Juiced up by a 66.5-kWh battery shared with the EQA, the 250 is capable of covering up to 474 kilometers (295 miles) on the Worldwide Harmonized Light Vehicle Test Procedure that’s not as faithful to real-world scenarios as the test cycle used by the Environmental Protection Agency in the U.S.
Even though it’s the most basic of powertrains available right now, the 250 can be spruced up with the Edition 1 package that forces the customer to specify adjustable damping. These options add €9,163 ($10,330) to the aforementioned starting price. Three exterior styles are offered at the moment of writing in Germany, and even the base Progressive trim level is a fine-looking SUV due to tasteful styling elements and five-spoke alloys.
The configurator also lists very expensive optional colors. Manufaktur Mountain Gray Magno, for example, costs $2,480 at current exchange rates, while the only no-cost exterior finish is the pictured black hue.

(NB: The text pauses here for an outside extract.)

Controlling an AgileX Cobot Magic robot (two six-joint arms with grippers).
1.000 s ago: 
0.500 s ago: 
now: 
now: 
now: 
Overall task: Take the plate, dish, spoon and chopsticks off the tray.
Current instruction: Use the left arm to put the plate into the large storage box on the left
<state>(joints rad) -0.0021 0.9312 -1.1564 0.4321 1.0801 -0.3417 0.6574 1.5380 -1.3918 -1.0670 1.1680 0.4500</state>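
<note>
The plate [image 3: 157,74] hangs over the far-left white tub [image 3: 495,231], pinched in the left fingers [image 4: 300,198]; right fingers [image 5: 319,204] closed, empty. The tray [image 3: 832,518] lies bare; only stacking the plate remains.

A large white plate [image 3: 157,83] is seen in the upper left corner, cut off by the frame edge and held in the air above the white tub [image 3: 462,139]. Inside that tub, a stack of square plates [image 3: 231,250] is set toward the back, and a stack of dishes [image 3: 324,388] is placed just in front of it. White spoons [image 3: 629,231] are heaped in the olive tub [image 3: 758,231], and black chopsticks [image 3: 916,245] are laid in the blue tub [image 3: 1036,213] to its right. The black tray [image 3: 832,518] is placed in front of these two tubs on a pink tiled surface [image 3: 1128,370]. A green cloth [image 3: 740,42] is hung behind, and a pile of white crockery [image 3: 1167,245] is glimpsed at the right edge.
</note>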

Artico upholstery with Fléron fabric comes standard. To whom it may concern, Artico is a type of vinyl that’s designed to feel and look similar to leather.
Oh, and by the way, Mercedes-Benz has the audacity of charging extra for the seven-seat configuration that sets the EQB apart from its peers. The three-row option is currently listed by the German configurator at $1,600.